▶ **Task brief**
Every line of the material below needs to be copied exactly; omit the pictures.

▶ **Entries supplied**
──────

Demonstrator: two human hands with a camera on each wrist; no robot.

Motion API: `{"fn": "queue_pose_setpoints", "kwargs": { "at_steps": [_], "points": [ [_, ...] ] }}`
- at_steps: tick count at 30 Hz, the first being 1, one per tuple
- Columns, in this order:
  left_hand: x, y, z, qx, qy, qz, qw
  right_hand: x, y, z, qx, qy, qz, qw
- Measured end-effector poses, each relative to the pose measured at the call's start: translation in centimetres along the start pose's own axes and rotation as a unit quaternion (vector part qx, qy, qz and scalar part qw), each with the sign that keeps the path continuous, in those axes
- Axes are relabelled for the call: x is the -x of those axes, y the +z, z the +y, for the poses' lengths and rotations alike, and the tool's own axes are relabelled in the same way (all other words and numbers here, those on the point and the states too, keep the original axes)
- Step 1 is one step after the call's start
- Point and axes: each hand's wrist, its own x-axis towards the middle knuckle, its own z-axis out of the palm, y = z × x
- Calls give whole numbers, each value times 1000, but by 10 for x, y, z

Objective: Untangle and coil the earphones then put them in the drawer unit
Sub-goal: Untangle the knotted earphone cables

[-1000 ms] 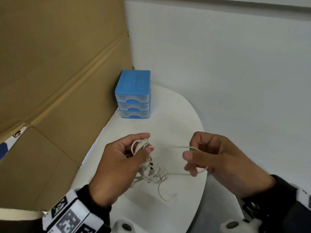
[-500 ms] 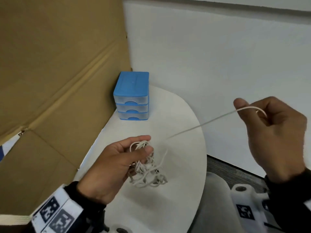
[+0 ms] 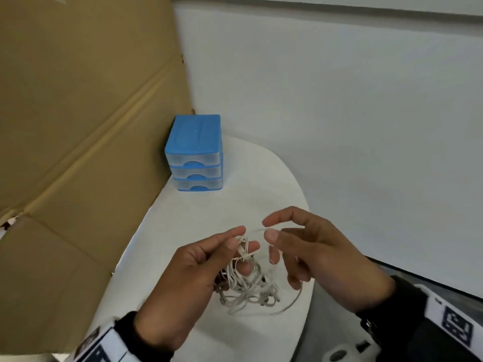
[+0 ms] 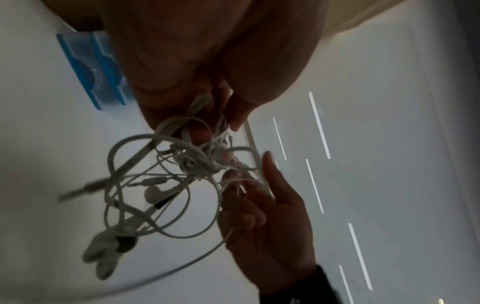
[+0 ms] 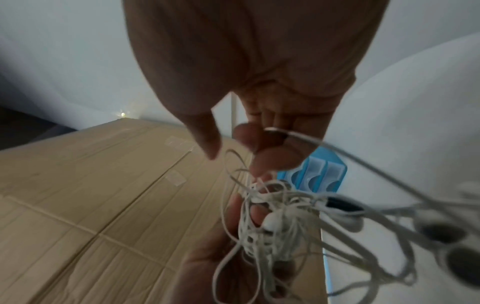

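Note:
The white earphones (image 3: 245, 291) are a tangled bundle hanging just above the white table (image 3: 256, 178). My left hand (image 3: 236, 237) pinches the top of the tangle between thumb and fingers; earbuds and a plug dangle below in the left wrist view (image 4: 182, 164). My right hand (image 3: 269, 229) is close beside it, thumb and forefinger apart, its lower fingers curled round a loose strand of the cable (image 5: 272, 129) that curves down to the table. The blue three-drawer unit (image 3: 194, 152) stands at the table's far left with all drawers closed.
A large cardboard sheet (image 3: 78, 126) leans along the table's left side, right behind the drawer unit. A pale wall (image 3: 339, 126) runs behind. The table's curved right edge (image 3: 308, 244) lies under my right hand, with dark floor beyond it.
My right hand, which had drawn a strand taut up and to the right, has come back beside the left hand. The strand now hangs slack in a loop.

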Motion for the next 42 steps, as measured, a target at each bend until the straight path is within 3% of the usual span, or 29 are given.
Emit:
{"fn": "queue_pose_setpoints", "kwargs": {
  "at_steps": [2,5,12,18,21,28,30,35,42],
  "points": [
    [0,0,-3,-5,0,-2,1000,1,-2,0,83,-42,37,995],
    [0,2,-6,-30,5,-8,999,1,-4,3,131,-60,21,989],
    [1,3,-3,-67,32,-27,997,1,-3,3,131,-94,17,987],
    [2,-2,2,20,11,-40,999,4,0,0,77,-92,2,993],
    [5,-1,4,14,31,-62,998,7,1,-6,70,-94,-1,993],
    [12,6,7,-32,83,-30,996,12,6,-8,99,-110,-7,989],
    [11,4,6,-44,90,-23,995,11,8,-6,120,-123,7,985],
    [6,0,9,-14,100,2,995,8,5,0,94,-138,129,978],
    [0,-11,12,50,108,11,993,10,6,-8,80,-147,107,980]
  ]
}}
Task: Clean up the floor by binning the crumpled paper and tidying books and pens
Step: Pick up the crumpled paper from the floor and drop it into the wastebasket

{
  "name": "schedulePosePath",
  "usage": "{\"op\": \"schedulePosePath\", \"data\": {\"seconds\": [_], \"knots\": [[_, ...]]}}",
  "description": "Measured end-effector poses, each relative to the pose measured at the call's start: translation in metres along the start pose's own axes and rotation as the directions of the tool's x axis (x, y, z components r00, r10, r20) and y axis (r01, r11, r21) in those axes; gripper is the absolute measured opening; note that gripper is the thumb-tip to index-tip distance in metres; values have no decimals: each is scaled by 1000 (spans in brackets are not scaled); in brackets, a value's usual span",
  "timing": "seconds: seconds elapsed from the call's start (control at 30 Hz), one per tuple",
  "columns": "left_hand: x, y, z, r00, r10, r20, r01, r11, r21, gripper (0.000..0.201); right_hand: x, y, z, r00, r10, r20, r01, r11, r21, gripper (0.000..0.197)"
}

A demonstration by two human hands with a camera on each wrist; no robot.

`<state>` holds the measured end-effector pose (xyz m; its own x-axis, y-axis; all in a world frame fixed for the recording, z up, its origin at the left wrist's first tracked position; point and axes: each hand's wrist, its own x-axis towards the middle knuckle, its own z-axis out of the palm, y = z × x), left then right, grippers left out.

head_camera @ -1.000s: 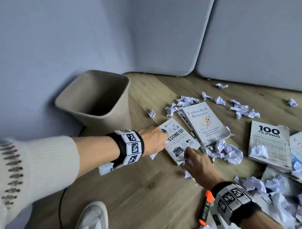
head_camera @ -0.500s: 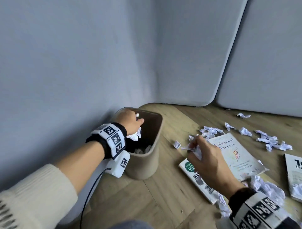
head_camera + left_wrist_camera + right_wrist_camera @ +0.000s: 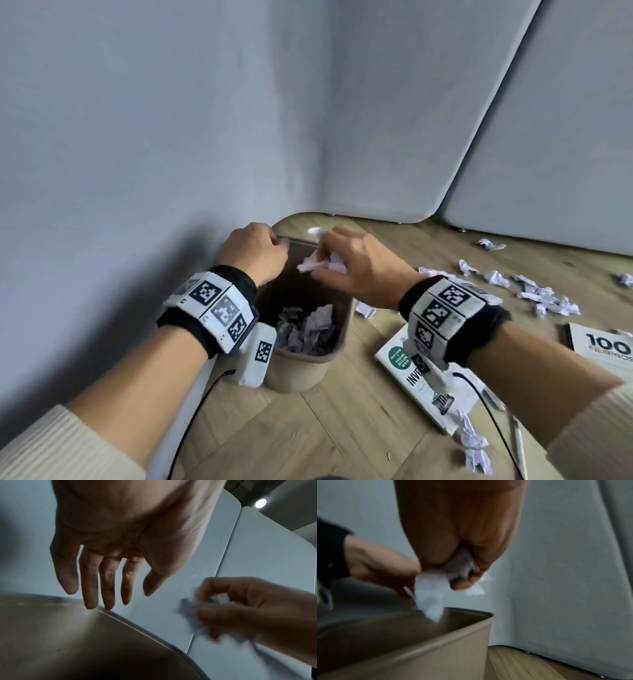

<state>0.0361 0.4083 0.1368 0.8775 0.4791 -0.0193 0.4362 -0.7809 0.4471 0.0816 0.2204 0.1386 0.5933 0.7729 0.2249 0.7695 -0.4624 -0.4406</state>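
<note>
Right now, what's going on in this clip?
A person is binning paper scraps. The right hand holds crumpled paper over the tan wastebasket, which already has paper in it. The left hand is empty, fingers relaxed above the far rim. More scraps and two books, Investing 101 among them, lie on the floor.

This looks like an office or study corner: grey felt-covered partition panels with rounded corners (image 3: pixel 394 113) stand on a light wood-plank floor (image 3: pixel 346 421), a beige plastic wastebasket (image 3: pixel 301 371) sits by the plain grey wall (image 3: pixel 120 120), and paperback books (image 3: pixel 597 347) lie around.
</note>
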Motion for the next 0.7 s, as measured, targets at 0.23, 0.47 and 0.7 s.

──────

▶ **Solution**
Demonstrator: two human hands with a camera on each wrist; no robot.

Motion API: `{"fn": "queue_pose_setpoints", "kwargs": { "at_steps": [_], "points": [ [_, ...] ] }}`
- at_steps: tick count at 30 Hz, the first being 1, one per tuple
- Columns, in this order:
  left_hand: x, y, z, qx, qy, qz, qw
  right_hand: x, y, z, qx, qy, qz, qw
- Measured end-effector poses, each relative to the pose measured at the call's start: translation in centimetres along the start pose's own axes and rotation as a unit quaternion (vector part qx, qy, qz and scalar part qw), each with the sign that keeps the path continuous, in those axes
- Axes are relabelled for the call: x is the -x of those axes, y the +z, z the +y, for the poses' lengths and rotations alike, and the tool's own axes are relabelled in the same way (all other words and numbers here, those on the point and the states too, keep the original axes)
- Step 1 is one step after the call's start
- Point and axes: each hand's wrist, its own x-axis towards the middle knuckle, its own z-axis out of the palm, y = z × x
- Calls give whole numbers, each value times 1000, but by 10 for x, y, z

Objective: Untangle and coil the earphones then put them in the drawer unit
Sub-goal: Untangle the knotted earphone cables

[-1000 ms] 
[-500 ms] 
[+0 ms] 
[+0 ms] 
[+0 ms] 

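Note:
The white earphones (image 3: 245, 291) are a tangled bundle hanging just above the white table (image 3: 256, 178). My left hand (image 3: 236, 237) pinches the top of the tangle between thumb and fingers; earbuds and a plug dangle below in the left wrist view (image 4: 182, 164). My right hand (image 3: 269, 229) is close beside it, thumb and forefinger apart, its lower fingers curled round a loose strand of the cable (image 5: 272, 129) that curves down to the table. The blue three-drawer unit (image 3: 194, 152) stands at the table's far left with all drawers closed.
A large cardboard sheet (image 3: 78, 126) leans along the table's left side, right behind the drawer unit. A pale wall (image 3: 339, 126) runs behind. The table's curved right edge (image 3: 308, 244) lies under my right hand, with dark floor beyond it.
My right hand, which had drawn a strand taut up and to the right, has come back beside the left hand. The strand now hangs slack in a loop.
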
Motion for the next 42 steps, as measured, a target at each bend until the straight path is within 3% of the usual span, or 29 are given.
Emit:
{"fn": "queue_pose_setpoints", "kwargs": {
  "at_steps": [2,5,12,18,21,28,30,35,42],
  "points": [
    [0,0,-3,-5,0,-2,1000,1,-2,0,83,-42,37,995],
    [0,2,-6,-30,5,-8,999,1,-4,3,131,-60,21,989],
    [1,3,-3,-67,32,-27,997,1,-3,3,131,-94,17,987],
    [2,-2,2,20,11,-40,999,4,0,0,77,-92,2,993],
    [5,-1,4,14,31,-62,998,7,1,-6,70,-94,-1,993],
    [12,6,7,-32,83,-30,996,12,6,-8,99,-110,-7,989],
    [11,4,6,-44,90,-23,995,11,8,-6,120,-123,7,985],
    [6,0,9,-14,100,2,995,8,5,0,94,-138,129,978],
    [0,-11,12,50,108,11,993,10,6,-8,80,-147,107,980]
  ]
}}
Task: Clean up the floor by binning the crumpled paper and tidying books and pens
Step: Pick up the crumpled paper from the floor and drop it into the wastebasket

{
  "name": "schedulePosePath",
  "usage": "{\"op\": \"schedulePosePath\", \"data\": {\"seconds\": [_], \"knots\": [[_, ...]]}}",
  "description": "Measured end-effector poses, each relative to the pose measured at the call's start: translation in metres along the start pose's own axes and rotation as the directions of the tool's x axis (x, y, z components r00, r10, r20) and y axis (r01, r11, r21) in those axes; gripper is the absolute measured opening; note that gripper is the thumb-tip to index-tip distance in metres; values have no decimals: each is scaled by 1000 (spans in brackets are not scaled); in brackets, a value's usual span",
  "timing": "seconds: seconds elapsed from the call's start (control at 30 Hz), one per tuple",
  "columns": "left_hand: x, y, z, r00, r10, r20, r01, r11, r21, gripper (0.000..0.201); right_hand: x, y, z, r00, r10, r20, r01, r11, r21, gripper (0.000..0.197)"
}

A demonstration by two human hands with a camera on each wrist; no robot.

`<state>` holds the measured end-effector pose (xyz m; its own x-axis, y-axis; all in a world frame fixed for the recording, z up, its origin at the left wrist's first tracked position; point and axes: each hand's wrist, its own x-axis towards the middle knuckle, its own z-axis out of the palm, y = z × x), left then right, grippers left out.

head_camera @ -1.000s: 
head_camera @ -0.500s: 
head_camera + left_wrist_camera + right_wrist_camera @ +0.000s: 

<state>0.0361 0.4083 0.1368 0.8775 0.4791 -0.0193 0.4362 -0.7809 0.4471 0.0816 0.2204 0.1386 0.5933 0.7729 0.2249 0.7695 -0.4624 -0.4406</state>
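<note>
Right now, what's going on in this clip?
A person is binning paper scraps. The right hand holds crumpled paper over the tan wastebasket, which already has paper in it. The left hand is empty, fingers relaxed above the far rim. More scraps and two books, Investing 101 among them, lie on the floor.

This looks like an office or study corner: grey felt-covered partition panels with rounded corners (image 3: pixel 394 113) stand on a light wood-plank floor (image 3: pixel 346 421), a beige plastic wastebasket (image 3: pixel 301 371) sits by the plain grey wall (image 3: pixel 120 120), and paperback books (image 3: pixel 597 347) lie around.
</note>
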Motion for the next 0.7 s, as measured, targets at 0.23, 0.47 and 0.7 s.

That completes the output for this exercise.